Logisch dat dit kind bezwaren heeft tegen haar film-spiegelbeeld. Een huilebalk, noemt ze de eerdere Mina, en bovendien zit ze zelf een klas hoger op school. Wat zullen haar vriendinnetjes wel niet denken als die op het witte doek zo’n onzeker typetje terug zien, en dan ook nog eens uit een lagere klas?

Verschuiven
De Iraanse cinema heeft het patent op dit soort duizelingwekkende Droste-effecten, waarbij films verwijzen naar eerdere films, schijnbare documentaires plotseling speelfilms blijken te zijn, of, zoals in De spiegel, speelfilms ineens gaan doen alsof ze documentaires zijn. Filmers als Abbas Kiarostami en Mohsen Makhmalbaf en de regisseur van De spiegel en De witte ballon, Jafar Panahi, maken het liefst films in films over films.

Ondanks de geconstrueerdheid van deze spelletjes met fictie en werkelijkheid heeft de Iraanse cinema echter het betrouwbare aanzien van een documentaire, realistische, zelfs terloopse cinema. De voorvallen waaromheen een plot zich opbouwt zijn alledaags en bijna onbeduidend: een jongen die zijn klasgenoot een vergeten schriftje wil terug bezorgen, of een klein meisje dat alleen van school naar huis gaat.

Wanneer het wél om groots en ingrijpend drama gaat, zoals de aardbeving in En het leven gaat door en Through the Olive Trees van Abbas Kiarostami, dan wordt het drama juist van iedere tv-gruwelijkheid ontdaan. In een film van Kiarostami of van zijn leerling Panahi moet je geen sentimentele close-up verwachten van bedreigd-meisje-met-kat, waar de Amerikaanse satire Wag the dog al de draak mee stak. De Iraanse filmers slagen er zeer goed in om met de realistische esthetiek van totaalbeelden en hun ongewone, intelligente verhaalstructuur de westerse toeschouwer op het verkeerde been te zetten en zijn blik te verschuiven en te verruimen.

Schoolpoort
Zo kort na de uitkomst van de enigszins omstreden film Ponette van Jacques Doillon is het verleidelijk om De spiegel van Jafar Panahi met deze eerdere Franse film te vergelijken. In beide films draait het om meisjes die door hun moeder verlaten zijn en die hun eigen weg moeten vinden. Beide films kiezen de kant van het kind en zetten de kinderlijke ervaring af tegen een voor hen onbegrijpelijke en wanordelijke volwassen wereld. In het zeer Franse Ponette wordt echter bij tijd en wijle toch de zwaarte van het volwassen inzicht op de verbeelding van het kind geprojecteerd. Dat een dode moeder betekent dat moeder nooit meer terug komt, is iets dat een klein kind niet van het ene op het andere moment zal begrijpen. Ponette’s dramatische reactie op dit nieuws kwam op mij dan ook ongeloofwaardig over: typisch Doillonesk effectbejag.

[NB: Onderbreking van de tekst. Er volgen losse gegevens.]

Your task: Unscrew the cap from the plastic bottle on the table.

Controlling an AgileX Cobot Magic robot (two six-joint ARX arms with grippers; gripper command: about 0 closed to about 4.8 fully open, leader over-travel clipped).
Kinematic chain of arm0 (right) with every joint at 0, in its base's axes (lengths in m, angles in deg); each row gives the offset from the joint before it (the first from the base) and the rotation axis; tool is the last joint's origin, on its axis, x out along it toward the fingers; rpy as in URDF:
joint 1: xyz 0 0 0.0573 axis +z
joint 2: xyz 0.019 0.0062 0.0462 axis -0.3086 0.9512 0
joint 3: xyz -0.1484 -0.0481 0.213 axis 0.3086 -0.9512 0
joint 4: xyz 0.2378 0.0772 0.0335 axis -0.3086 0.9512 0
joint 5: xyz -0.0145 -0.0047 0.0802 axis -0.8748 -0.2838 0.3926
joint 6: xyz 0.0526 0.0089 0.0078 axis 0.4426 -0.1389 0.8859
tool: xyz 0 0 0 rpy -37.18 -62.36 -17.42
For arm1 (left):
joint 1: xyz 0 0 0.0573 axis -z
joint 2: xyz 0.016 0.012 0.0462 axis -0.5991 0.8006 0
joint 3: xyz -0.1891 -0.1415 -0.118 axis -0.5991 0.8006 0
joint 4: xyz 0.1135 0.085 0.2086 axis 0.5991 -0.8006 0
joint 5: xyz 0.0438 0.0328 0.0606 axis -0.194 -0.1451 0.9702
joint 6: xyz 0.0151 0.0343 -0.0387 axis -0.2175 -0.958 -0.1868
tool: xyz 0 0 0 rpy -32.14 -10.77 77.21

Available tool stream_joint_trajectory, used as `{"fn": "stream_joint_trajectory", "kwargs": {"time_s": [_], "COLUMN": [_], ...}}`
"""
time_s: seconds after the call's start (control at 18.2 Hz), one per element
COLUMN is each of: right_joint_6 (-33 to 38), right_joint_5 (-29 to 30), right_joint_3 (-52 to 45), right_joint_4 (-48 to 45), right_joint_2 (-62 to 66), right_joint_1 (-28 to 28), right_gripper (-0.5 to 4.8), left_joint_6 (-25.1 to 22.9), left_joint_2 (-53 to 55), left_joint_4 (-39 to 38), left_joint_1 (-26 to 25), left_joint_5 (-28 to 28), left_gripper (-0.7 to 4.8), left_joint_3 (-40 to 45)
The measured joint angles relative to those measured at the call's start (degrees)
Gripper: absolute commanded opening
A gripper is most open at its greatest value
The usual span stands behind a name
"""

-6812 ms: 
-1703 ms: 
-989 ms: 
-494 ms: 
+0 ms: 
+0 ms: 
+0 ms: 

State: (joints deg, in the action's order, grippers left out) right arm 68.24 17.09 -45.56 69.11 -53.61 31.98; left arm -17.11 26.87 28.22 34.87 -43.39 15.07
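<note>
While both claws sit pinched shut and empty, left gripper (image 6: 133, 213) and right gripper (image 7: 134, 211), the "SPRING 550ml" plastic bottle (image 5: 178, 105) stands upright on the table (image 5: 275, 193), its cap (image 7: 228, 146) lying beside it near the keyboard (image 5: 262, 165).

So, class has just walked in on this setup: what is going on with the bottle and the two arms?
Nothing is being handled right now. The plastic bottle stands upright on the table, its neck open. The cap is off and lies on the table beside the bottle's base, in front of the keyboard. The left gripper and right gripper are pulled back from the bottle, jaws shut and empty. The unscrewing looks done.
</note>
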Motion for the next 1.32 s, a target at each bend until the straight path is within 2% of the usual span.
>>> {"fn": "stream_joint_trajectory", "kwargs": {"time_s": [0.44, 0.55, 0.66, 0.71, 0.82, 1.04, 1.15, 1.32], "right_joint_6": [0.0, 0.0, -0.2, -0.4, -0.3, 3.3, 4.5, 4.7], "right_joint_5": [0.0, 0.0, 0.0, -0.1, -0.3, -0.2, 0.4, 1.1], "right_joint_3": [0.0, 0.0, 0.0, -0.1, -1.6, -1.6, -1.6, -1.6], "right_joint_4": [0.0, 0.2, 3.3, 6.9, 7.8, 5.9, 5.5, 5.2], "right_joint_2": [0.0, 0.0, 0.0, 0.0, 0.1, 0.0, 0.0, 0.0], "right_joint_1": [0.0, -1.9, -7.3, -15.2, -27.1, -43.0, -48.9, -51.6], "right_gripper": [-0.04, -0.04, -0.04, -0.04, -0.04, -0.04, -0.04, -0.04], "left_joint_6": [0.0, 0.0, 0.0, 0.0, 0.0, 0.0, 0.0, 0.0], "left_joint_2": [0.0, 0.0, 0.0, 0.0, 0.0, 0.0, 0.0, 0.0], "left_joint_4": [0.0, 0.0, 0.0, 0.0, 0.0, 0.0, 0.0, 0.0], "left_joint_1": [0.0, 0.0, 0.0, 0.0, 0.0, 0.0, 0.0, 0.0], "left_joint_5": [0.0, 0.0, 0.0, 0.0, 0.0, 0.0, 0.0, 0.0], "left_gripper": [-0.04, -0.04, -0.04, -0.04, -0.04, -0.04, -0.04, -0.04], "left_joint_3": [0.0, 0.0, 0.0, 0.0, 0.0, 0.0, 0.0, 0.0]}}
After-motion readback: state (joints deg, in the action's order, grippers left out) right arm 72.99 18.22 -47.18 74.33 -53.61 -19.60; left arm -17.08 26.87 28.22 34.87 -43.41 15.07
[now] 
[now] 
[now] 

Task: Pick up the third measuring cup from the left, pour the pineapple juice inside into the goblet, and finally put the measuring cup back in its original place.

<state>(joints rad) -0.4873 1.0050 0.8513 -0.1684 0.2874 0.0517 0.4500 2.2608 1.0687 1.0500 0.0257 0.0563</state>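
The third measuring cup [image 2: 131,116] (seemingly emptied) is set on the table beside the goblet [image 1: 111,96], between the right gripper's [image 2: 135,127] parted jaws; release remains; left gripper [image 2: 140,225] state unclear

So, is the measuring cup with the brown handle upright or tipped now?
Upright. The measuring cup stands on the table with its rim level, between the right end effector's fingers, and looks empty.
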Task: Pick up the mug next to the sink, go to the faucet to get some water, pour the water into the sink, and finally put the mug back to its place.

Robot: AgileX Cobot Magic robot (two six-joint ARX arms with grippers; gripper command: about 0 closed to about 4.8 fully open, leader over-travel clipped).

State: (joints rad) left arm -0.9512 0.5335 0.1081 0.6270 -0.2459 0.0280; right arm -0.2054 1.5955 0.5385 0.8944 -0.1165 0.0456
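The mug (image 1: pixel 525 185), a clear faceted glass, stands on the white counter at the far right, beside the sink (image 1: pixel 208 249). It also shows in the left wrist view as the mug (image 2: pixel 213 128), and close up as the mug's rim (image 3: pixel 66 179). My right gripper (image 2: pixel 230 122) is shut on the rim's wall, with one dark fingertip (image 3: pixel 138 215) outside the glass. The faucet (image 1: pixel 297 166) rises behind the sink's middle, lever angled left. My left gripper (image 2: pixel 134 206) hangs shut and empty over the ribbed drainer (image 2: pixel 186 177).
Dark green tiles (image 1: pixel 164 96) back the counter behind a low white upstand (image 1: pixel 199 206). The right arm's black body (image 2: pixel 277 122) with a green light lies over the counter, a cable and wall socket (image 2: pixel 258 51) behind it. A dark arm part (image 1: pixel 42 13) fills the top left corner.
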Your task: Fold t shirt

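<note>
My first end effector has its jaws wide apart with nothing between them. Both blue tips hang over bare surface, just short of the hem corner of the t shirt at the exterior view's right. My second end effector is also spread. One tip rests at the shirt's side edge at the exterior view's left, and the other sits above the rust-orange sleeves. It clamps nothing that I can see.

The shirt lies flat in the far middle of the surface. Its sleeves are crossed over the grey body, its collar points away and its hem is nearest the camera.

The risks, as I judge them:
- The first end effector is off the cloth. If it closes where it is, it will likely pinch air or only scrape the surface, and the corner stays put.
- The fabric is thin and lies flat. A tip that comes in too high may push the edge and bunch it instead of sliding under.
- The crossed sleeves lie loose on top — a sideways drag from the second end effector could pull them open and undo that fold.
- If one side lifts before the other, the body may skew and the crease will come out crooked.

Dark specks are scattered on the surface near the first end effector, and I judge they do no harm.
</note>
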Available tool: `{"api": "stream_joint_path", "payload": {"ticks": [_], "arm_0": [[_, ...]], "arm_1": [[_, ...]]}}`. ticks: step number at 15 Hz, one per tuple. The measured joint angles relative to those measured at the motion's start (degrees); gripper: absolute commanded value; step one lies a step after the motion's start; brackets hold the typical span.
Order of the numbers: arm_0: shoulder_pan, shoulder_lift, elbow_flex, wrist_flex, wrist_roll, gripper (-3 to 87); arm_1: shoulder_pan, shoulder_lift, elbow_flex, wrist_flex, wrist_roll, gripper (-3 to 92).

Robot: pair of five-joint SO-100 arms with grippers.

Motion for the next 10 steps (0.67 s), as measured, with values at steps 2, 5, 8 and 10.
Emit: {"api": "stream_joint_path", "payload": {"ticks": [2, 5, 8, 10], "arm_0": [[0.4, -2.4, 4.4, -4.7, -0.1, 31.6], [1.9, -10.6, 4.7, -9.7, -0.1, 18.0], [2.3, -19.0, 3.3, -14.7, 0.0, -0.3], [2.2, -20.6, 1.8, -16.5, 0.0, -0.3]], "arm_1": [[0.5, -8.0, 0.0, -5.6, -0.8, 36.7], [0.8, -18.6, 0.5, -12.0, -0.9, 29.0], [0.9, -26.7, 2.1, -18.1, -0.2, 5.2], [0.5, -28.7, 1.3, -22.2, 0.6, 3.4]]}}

Een van de mooie dingen aan De spiegel is juist dat de film (net als zijn voorganger De witte ballon) realistisch recht doet aan het beperkte overzicht, en het beperkte verlangen, dat een kind tot haar beschikking heeft. Het ene moment dat de moeder niet aan de schoolpoort verschijnt, dát betekent voor een kind de belasting – of het avontuur – van de nooit-meer-terug-moeder. Net zoals het zebrapad in Teheran voor het kind schier onoverbrugbaar lijkt, en de ontdekking dat een buslijn twee eindstations heeft ieder houvast ondermijnt. En net zoals de voortdurende eisen van volwassenen van het ene moment op het andere te veel kunnen zijn, en je er dan maar beter tussenuit kunt knijpen.